TASK GOAL - Give the data below again exactly as it stands. Omit the pictures.

═══

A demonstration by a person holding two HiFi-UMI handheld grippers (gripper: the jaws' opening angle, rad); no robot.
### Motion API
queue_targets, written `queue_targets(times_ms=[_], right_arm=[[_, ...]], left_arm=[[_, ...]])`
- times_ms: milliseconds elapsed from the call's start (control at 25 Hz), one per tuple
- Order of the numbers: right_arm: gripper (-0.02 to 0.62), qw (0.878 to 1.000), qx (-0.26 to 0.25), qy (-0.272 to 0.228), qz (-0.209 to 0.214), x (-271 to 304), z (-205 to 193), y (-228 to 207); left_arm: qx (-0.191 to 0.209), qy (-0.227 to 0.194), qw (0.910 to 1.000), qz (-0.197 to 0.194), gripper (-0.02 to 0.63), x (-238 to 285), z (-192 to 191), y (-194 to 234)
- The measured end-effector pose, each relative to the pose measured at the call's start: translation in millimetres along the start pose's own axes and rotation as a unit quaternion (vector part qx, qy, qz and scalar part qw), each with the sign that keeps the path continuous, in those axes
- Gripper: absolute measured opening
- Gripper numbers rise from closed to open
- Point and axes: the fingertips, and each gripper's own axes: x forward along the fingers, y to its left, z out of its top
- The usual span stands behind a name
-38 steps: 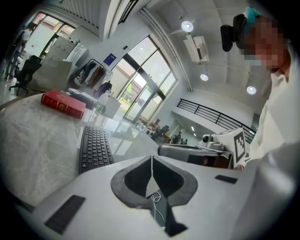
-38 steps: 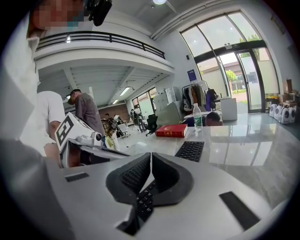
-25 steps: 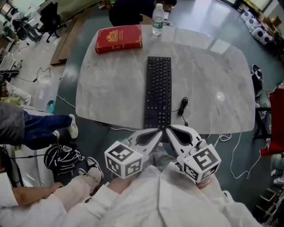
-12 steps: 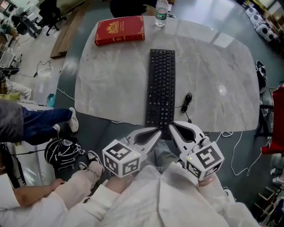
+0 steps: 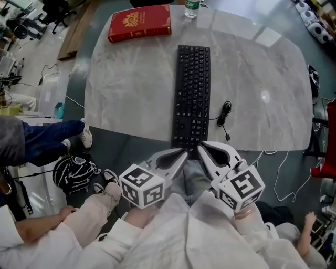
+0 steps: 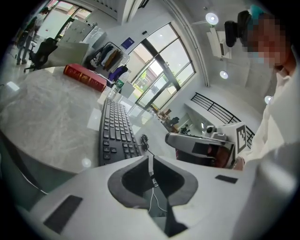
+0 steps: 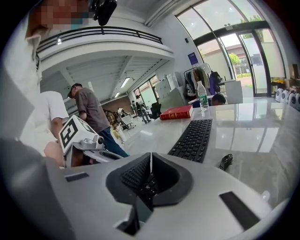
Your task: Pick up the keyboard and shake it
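Nearest, at six o'clock in the head view, are white fabric sleeves. From them rise two cubes with black-and-white square markers, one on each matte grey, smooth plastic gripper. The left gripper [image 5: 185, 152] and the right gripper [image 5: 200, 146] taper to points that converge at twelve o'clock. In the left gripper view, the left gripper's [image 6: 150, 159] dark ribbed pads meet along a thin seam with nothing between them. In the right gripper view, the right gripper [image 7: 150, 157] is closed on itself in the same way. Both tips sit right at the near short end of the keyboard [image 5: 192, 94]; whether they touch it cannot be told.

The keyboard is a long, flat black slab of low keys. It lies lengthwise from six to twelve o'clock on a glossy, pale grey marble-patterned table [image 5: 126, 100] with rounded corners, its near end at the table's near edge. At three o'clock of the keyboard's near half lies a small coil of black cable [image 5: 226, 109]. At eleven o'clock of its far end rests a red hardback book [image 5: 139, 22] with a gold emblem. At twelve o'clock stands a clear plastic bottle [image 5: 192, 8].
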Motion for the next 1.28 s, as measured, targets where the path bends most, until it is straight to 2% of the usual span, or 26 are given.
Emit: queue_targets(times_ms=[400,960,1080,1280], right_arm=[[0.033,0.999,0.019,0.025,0.005,6,-25,-3],[0.033,0.999,0.029,0.04,0.016,23,-41,-6],[0.032,0.998,0.032,0.043,0.019,26,-43,-5],[0.033,0.998,0.038,0.049,0.021,28,-49,-4]], left_arm=[[-0.023,0.007,0.999,0.039,0.021,0,-18,25],[-0.053,0.019,0.9966,0.06,0.026,3,-39,50],[-0.058,0.022,0.9961,0.062,0.09,3,-41,55],[-0.067,0.03,0.9947,0.072,0.133,3,-46,66]])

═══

RESULT FOR THIS TASK -
A demonstration by a person holding two HiFi-UMI handheld grippers (gripper: the jaws' opening angle, rad); no robot.
### Motion API
queue_targets, written `queue_targets(times_ms=[_], right_arm=[[_, ...]], left_arm=[[_, ...]])`
- times_ms: milliseconds elapsed from the call's start (control at 25 Hz), one per tuple
- Order of the numbers: right_arm: gripper (-0.02 to 0.62), qw (0.878 to 1.000), qx (-0.26 to 0.25), qy (-0.272 to 0.228), qz (-0.209 to 0.214), x (-271 to 304), z (-205 to 193), y (-228 to 207); left_arm: qx (-0.191 to 0.209), qy (-0.227 to 0.194), qw (0.910 to 1.000), qz (-0.197 to 0.194), gripper (-0.02 to 0.63), x (-238 to 285), z (-192 to 191), y (-194 to 234)
- The measured end-effector pose, each relative to the pose measured at the call's start: translation in millimetres along the start pose's own axes and rotation as a unit quaternion (vector part qx, qy, qz and scalar part qw), each with the sign that keeps the path continuous, in those axes
- Gripper: absolute measured opening
- Gripper numbers rise from closed to open
- Point and axes: the fingertips, and each gripper's own axes: x forward along the fingers, y to its left, z out of its top
- The usual span stands behind a name
-38 steps: 
-38 steps: 
-25 steps: 
-12 steps: 
+0 steps: 
+0 steps: 
+0 steps: 
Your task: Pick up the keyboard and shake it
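Nearest, at six o'clock in the head view, are white fabric sleeves. From them rise two cubes with black-and-white square markers, one on each matte grey, smooth plastic gripper. The left gripper [image 5: 185, 152] and the right gripper [image 5: 200, 146] taper to points that converge at twelve o'clock. In the left gripper view, the left gripper's [image 6: 150, 159] dark ribbed pads meet along a thin seam with nothing between them. In the right gripper view, the right gripper [image 7: 150, 157] is closed on itself in the same way. Both tips sit right at the near short end of the keyboard [image 5: 192, 94]; whether they touch it cannot be told.

The keyboard is a long, flat black slab of low keys. It lies lengthwise from six to twelve o'clock on a glossy, pale grey marble-patterned table [image 5: 126, 100] with rounded corners, its near end at the table's near edge. At three o'clock of the keyboard's near half lies a small coil of black cable [image 5: 226, 109]. At eleven o'clock of its far end rests a red hardback book [image 5: 139, 22] with a gold emblem. At twelve o'clock stands a clear plastic bottle [image 5: 192, 8].
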Motion for the next 1.28 s, as measured, targets where the path bends most, until it is straight to 2% of the usual span, or 26 are given.
Emit: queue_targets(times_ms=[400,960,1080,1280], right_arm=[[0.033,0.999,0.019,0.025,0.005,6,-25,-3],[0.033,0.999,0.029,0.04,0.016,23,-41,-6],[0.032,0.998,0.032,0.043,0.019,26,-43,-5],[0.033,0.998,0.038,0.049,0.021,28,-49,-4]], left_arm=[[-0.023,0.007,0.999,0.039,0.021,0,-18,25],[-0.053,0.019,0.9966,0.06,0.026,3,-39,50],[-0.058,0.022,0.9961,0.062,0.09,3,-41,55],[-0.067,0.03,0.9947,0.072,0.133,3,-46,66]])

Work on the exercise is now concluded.